- **EXERCISE INSTRUCTIONS**
Locate, in the data below, the line that contains "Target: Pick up" and the line that contains "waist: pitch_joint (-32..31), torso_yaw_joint"; reproduce exactly those two lines and every line between them, nothing more.

- **DATA FOR THIS EXERCISE**
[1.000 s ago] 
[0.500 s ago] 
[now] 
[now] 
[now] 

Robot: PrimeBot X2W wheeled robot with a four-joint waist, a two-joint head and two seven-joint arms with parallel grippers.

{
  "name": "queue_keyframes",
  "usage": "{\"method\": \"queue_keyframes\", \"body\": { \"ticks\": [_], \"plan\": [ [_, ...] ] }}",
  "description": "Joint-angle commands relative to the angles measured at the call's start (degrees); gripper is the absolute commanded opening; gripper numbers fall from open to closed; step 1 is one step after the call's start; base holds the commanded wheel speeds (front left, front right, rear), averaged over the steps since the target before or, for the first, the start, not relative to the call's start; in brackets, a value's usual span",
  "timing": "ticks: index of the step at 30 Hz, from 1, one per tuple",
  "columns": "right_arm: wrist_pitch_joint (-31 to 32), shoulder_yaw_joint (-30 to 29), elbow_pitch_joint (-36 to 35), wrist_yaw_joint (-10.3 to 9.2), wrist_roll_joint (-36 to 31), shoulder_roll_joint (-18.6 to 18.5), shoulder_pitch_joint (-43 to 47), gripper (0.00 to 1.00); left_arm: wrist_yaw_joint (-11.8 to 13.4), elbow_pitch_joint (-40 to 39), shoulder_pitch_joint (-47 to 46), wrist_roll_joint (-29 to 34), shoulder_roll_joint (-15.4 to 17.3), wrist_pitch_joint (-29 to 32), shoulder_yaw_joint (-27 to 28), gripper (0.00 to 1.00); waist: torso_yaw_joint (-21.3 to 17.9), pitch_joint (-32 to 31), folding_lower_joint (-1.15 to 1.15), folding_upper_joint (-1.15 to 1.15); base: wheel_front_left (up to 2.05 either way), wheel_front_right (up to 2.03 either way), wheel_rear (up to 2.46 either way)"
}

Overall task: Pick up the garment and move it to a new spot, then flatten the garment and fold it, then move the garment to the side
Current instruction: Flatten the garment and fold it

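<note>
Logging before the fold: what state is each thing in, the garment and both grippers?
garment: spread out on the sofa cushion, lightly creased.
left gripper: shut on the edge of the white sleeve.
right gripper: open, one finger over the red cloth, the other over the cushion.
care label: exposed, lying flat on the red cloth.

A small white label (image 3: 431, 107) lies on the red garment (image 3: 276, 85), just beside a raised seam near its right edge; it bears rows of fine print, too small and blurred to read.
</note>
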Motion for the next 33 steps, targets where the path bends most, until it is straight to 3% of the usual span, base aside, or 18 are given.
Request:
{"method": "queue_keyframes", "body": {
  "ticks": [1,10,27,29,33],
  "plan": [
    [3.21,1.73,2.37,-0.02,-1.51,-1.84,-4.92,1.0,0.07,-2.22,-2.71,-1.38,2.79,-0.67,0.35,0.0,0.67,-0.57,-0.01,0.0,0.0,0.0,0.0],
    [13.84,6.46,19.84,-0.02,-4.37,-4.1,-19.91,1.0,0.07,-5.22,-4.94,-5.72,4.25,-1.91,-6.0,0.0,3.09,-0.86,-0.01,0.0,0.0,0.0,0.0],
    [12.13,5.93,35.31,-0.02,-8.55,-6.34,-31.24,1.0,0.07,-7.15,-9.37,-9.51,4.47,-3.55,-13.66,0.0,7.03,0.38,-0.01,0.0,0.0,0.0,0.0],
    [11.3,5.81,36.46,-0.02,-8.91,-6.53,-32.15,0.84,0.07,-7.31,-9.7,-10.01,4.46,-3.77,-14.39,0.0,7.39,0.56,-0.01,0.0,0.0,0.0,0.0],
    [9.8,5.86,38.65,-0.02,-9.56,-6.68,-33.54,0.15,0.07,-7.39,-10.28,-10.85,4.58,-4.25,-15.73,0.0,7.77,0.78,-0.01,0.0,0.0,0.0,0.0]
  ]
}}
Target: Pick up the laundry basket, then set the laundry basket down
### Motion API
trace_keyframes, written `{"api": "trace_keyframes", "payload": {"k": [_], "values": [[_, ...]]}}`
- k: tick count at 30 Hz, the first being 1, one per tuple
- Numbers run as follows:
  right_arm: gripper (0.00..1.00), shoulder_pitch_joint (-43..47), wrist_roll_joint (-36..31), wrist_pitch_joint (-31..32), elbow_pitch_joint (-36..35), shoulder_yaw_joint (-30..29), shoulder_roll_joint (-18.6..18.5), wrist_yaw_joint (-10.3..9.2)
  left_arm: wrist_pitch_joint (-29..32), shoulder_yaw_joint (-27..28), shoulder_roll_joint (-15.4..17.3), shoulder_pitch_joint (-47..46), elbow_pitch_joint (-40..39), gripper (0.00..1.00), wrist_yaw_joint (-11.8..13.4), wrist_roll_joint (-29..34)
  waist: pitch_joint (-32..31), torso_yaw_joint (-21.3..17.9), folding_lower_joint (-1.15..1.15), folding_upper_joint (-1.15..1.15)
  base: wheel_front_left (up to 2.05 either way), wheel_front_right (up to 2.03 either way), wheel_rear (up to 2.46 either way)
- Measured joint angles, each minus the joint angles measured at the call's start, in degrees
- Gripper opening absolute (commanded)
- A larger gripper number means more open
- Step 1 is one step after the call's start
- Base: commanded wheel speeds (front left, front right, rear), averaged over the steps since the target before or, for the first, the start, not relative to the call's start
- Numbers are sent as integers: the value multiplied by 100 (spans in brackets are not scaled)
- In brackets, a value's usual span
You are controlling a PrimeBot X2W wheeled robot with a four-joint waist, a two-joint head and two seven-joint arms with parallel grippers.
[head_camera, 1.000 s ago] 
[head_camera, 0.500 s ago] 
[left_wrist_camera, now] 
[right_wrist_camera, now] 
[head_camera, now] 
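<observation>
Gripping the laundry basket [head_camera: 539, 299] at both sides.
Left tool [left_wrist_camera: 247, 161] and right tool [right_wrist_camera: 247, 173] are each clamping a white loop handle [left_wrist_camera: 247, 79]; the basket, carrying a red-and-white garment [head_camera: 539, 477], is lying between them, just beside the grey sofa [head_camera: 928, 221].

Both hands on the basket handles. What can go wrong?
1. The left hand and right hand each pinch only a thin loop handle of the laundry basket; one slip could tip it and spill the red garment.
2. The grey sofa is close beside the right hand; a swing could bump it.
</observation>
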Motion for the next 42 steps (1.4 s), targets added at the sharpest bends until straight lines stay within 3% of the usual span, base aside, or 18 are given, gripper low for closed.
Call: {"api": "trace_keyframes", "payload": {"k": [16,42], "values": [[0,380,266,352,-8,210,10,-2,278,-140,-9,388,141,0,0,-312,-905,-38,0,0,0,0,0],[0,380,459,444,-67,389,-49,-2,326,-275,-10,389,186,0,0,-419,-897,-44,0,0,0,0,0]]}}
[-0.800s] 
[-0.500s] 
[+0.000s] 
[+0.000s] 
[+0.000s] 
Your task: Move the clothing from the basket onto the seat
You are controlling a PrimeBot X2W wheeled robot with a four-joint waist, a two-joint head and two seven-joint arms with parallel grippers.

- **ANSWER TO THE PROBLEM**
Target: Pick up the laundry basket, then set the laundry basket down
### Motion API
trace_keyframes, written `{"api": "trace_keyframes", "payload": {"k": [_], "values": [[_, ...]]}}`
- k: tick count at 30 Hz, the first being 1, one per tuple
- Numbers run as follows:
  right_arm: gripper (0.00..1.00), shoulder_pitch_joint (-43..47), wrist_roll_joint (-36..31), wrist_pitch_joint (-31..32), elbow_pitch_joint (-36..35), shoulder_yaw_joint (-30..29), shoulder_roll_joint (-18.6..18.5), wrist_yaw_joint (-10.3..9.2)
  left_arm: wrist_pitch_joint (-29..32), shoulder_yaw_joint (-27..28), shoulder_roll_joint (-15.4..17.3), shoulder_pitch_joint (-47..46), elbow_pitch_joint (-40..39), gripper (0.00..1.00), wrist_yaw_joint (-11.8..13.4), wrist_roll_joint (-29..34)
  waist: pitch_joint (-32..31), torso_yaw_joint (-21.3..17.9), folding_lower_joint (-1.15..1.15), folding_upper_joint (-1.15..1.15)

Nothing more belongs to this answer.